Bob Berryman’s hand rested on the doorknob of Maude’s shop. She had turned the lights out. No one could see them, or so they thought.

“Does she suspect?” Maude whispered.

“No,” Berryman told her to reassure her. “No one suspects anything.”

He quietly slipped out the back door, keeping to the deep shadows. He had parked his truck blocks away.

Pewter, out for a midnight stroll, observed his exit. She made a mental note of it and of the fact that Maude waited a few moments before going upstairs to her apartment over the shop. The lights clicked on, giving Pewter a tantalizing view of the bats darting in and out of the high trees near Maude’s window.

That night Mrs. Murphy and Tucker tried to distract Harry from her low mood. One of their favorite tricks was the Plains Indian game. Mrs. Murphy would lie on her back, reach around Tucker, and hang on like an Indian under a pony. Tucker would yell, “Yi, yi, yi,” as though she were scared, then try to dump her passenger. Harry laughed when they did this. Tonight she just smiled.

The dog and cat followed her to bed and when they were sure she was sound asleep they bolted out the back door, which contained an animal door that opened into a dog run. Mrs. Murphy knew how to throw the latch, though, and the two of them loped across the meadows, fresh-smelling with new-mown hay.

There wasn’t a car on the road.

About half a mile from the concrete plant Mrs.

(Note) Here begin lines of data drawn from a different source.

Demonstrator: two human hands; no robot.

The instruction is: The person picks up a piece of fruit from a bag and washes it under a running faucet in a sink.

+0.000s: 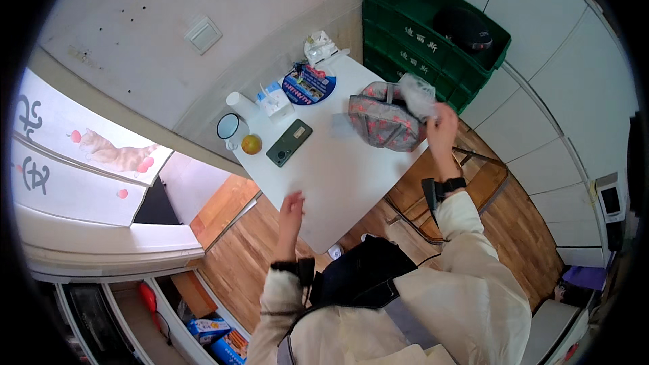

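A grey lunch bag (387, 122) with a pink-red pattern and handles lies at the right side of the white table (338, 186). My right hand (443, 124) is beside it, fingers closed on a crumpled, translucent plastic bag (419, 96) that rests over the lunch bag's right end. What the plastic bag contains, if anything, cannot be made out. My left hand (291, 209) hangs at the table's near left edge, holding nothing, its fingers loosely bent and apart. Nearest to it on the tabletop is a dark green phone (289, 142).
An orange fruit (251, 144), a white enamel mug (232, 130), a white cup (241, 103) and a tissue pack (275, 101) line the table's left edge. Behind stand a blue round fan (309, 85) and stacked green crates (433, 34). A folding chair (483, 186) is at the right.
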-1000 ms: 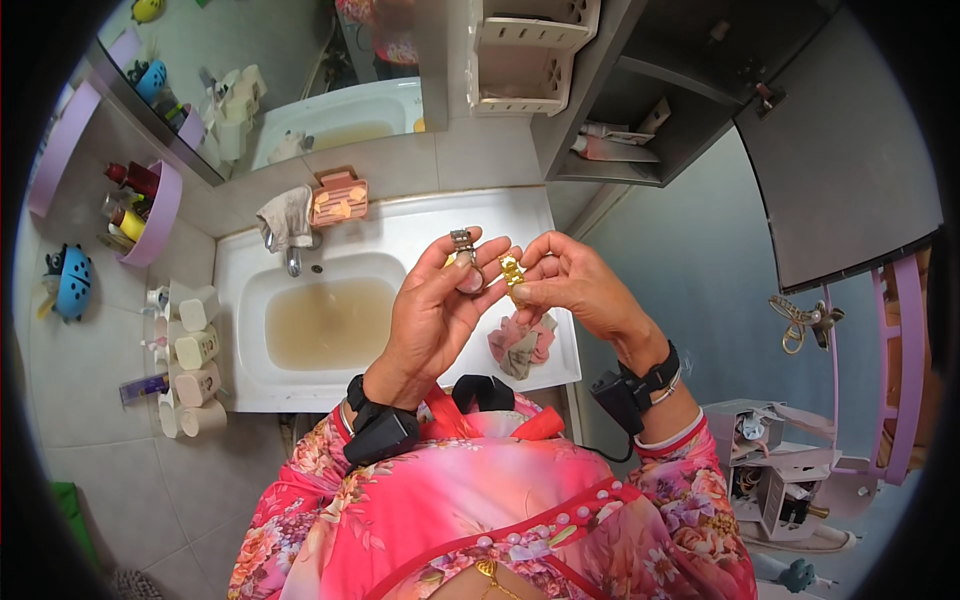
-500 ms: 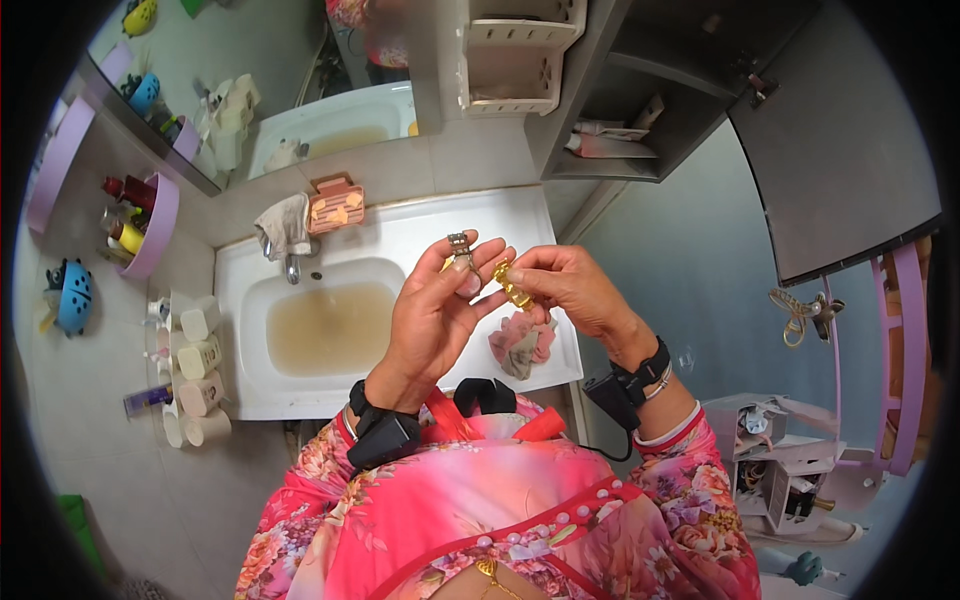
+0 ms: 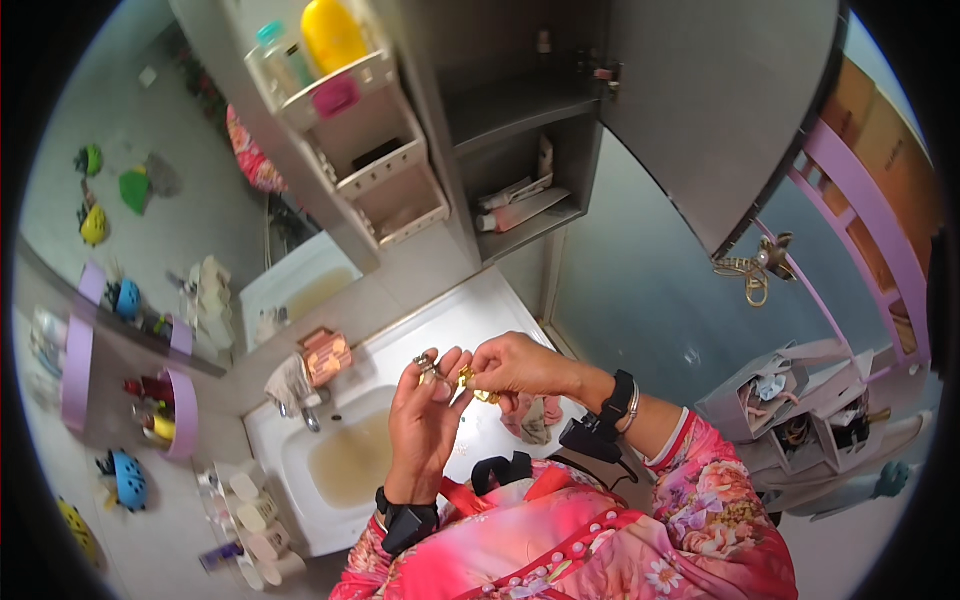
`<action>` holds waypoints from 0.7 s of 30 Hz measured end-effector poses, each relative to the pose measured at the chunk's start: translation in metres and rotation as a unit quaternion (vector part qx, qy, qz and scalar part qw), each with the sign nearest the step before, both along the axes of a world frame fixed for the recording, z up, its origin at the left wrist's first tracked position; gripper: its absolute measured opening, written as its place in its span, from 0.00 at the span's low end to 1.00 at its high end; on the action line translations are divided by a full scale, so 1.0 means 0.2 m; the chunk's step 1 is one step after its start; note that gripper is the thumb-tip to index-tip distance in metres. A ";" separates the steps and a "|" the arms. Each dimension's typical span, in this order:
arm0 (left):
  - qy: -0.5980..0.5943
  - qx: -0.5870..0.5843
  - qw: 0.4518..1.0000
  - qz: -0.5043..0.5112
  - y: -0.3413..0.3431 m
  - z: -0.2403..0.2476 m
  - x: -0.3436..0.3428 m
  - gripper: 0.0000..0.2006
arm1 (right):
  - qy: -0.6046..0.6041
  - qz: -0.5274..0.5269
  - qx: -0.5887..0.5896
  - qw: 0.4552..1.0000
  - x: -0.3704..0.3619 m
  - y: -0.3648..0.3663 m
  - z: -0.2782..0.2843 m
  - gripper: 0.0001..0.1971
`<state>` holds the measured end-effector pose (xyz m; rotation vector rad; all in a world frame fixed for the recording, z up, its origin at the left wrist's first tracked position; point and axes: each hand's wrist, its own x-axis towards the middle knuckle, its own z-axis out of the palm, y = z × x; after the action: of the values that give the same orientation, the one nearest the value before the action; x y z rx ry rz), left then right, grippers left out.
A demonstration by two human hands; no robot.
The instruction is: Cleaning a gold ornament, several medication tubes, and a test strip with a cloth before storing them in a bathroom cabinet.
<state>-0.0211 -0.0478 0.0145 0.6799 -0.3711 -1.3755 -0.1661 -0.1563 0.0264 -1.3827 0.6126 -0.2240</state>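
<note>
My left hand [image 3: 418,430] is raised over the sink's right side, palm up, its curled fingers holding a small silvery metal piece [image 3: 428,366], perhaps a clip, near the fingertips. My right hand [image 3: 520,366] comes in from the right and pinches a shiny gold-coloured metal piece [image 3: 482,394] with an irregular outline. The two hands nearly meet, and the gold piece lies close to the left fingers. Both pieces are too small to name surely. Below them is the white washbasin [image 3: 480,300] with cloudy brownish water [image 3: 350,462]. A crumpled pink and grey cloth [image 3: 535,418] lies on its right rim.
A grey cloth [image 3: 290,382] hangs over the faucet [image 3: 310,418], beside a pink soap dish [image 3: 325,355]. White cups [image 3: 262,515] line the left wall. Above, a grey cabinet [image 3: 520,110] has its door [image 3: 720,110] swung open. A white rack [image 3: 385,165] holds bottles.
The view has swung up and to the right, showing more of the rack and cabinet. My hands still hold the two metal pieces, now closer together.
</note>
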 end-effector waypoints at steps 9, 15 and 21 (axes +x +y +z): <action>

Murphy spied glittering eyes in the brush. “Coon up ahead.”

“Think he’ll fight?” Tucker stopped for a minute.

“If we have to make a detour, we might not get back by morning.”

Tucker called out, “We won’t chase you. We’re on our way to the concrete plant.”

“The hell you won’t,” the raccoon snarled.

“Honest, we won’t.” Mrs. Murphy sounded more convincing than Tucker.

“Maybe you will and maybe you won’t. Give me a head start. I might believe you then.” With that the wily animal disappeared into the bushes.

“Let’s go,” Mrs. Murphy said.

“And let’s hope he keeps his promise. I’m not up for a fight with one of those guys tonight.”

The raccoon kept his word, didn’t jump out at them, and they arrived at the plant within fifteen minutes.

The dew held what scent there was on the ground. Much had evaporated. Gasoline fumes and rock dust pervaded. Human smells were everywhere, as was the scent of wet concrete and stale blood. Tucker, nose to the ground, kept at it. Mrs. Murphy checked out the office building. She couldn’t get in. No windows were open; there were no holes in the foundation. She grumbled.

A tang exploded in Tucker’s nostrils. “Here!”

Mrs. Murphy raced over and put her nose to the ground. “Where’s it go?”

“It doesn’t.” Tucker couldn’t fathom this. “It’s just a whiff, like a little dot. No line. Like something spilled.”